Mylan (Viatris) Mylan (Viatris) is a multinational pharmaceutical company originally established in 1961 that became a major manufacturer of generic and specialty medicines, operating across North America, Europe, Asia, Africa, and Latin America. The company grew through acquisitions, strategic alliances, and vertical integration, interacting with corporations, regulators, investors, and health systems from Wall Street to the World Health Organization and engaging with markets such as India, China, Brazil, Germany, and the United Kingdom.

History

Mylan's origins trace to 1961 when founders Milan Puskar and Don Panoz launched a regional generics firm before expanding via mergers and acquisitions involving companies like Somerset Pharma, King Pharmaceuticals, and Matrix Laboratories, attracting attention from investors including Berkshire Hathaway and activist fund Elliott Management. The company listed on the New York Stock Exchange and engaged with regulators such as the United States Food and Drug Administration, the European Medicines Agency, and the Medicines and Healthcare products Regulatory Agency while navigating competition from Teva Pharmaceutical Industries, Sandoz, Novartis, Pfizer, and GlaxoSmithKline.

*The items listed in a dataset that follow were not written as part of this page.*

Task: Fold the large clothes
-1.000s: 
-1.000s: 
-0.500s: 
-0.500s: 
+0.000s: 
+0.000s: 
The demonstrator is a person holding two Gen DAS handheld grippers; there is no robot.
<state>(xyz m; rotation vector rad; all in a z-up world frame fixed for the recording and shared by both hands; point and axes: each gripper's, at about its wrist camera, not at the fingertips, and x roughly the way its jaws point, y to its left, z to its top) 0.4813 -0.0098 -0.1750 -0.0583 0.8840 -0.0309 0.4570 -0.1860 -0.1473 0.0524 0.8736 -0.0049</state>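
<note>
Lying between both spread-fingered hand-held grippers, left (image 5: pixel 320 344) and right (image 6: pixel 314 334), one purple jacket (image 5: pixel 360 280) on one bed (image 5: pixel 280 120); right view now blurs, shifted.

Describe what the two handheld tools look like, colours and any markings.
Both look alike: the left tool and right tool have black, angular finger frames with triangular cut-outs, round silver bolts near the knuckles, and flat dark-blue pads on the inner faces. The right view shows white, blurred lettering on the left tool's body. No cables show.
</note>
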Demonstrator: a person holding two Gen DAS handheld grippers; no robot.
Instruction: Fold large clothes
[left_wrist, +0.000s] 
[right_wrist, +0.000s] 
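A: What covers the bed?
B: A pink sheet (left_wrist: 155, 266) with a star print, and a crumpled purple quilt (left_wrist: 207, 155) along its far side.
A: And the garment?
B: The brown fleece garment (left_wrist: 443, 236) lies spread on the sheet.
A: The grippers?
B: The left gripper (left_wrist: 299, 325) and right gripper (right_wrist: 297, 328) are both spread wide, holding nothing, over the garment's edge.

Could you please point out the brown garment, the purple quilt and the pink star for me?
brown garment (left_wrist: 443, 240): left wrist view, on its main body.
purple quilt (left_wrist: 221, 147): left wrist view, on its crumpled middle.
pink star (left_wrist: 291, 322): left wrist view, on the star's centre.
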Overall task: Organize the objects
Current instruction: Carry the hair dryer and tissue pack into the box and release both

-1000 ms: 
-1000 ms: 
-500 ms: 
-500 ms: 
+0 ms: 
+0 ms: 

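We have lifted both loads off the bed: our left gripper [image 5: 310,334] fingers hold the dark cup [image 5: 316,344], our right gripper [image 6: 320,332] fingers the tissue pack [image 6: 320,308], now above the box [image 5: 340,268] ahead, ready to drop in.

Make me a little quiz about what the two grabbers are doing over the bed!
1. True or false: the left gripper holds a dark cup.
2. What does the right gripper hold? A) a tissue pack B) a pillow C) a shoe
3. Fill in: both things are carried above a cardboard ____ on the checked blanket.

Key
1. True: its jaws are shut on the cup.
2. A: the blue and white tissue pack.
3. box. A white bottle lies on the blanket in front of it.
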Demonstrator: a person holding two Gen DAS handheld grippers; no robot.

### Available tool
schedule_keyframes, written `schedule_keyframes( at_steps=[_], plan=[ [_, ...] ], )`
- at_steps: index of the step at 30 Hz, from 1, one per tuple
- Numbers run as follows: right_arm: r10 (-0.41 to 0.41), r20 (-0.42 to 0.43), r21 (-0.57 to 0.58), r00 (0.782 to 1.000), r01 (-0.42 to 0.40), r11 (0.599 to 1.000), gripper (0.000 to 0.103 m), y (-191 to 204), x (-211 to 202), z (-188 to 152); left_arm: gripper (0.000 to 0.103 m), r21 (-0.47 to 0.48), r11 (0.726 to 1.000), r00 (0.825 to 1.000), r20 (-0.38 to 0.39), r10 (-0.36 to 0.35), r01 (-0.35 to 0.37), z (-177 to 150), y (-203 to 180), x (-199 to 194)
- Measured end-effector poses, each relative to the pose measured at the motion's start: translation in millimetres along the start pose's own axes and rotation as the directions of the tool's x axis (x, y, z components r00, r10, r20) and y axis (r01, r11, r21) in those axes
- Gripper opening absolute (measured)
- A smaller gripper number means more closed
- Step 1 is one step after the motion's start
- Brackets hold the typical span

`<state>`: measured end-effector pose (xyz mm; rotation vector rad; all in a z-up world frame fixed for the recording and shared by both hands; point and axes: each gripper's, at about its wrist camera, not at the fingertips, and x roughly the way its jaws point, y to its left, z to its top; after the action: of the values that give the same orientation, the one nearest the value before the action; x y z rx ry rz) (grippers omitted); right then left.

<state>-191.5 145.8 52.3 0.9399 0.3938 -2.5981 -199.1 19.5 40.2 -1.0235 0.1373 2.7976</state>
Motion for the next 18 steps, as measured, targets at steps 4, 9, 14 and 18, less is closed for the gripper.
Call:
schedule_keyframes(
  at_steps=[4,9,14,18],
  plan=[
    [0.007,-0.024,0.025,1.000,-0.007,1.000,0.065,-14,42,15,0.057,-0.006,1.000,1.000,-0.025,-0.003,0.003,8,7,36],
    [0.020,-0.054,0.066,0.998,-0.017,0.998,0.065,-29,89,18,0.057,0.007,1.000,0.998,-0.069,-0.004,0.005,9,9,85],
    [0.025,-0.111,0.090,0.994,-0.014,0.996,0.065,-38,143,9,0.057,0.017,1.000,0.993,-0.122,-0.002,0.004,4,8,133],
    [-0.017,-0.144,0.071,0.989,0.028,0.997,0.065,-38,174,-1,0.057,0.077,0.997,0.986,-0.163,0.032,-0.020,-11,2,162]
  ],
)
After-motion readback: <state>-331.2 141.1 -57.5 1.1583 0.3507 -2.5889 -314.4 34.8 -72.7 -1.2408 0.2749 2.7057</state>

Mylan pursued international expansion through joint ventures and purchases involving companies in India, China, Canada, and South Africa, and ultimately merged with Upjohn, a division of Pfizer, to form Viatris, a transaction that drew scrutiny from antitrust authorities including the Department of Justice, the European Commission, and national competition bureaus.

Corporate structure and ownership

The company's governance involved a board of directors, executive officers, and shareholders including institutional investors such as BlackRock, Vanguard Group, Elliott Management, and Berkshire Hathaway, and it maintained corporate headquarters and regional offices interacting with financial markets on the NYSE and NASDAQ as well as with rating agencies like Moody's and Standard & Poor's. Mylan's parentage under Viatris placed it within a multinational holding structure subject to corporate law in Delaware and regulatory filings with the Securities and Exchange Commission while coordinating operations across subsidiaries in jurisdictions including India, Ireland, Switzerland, Canada, and Australia. Strategic leadership changes connected figures with backgrounds at multinational firms and drew commentary from financial media outlets such as The Wall Street Journal, The New York Times, Financial Times, Bloomberg, and Reuters.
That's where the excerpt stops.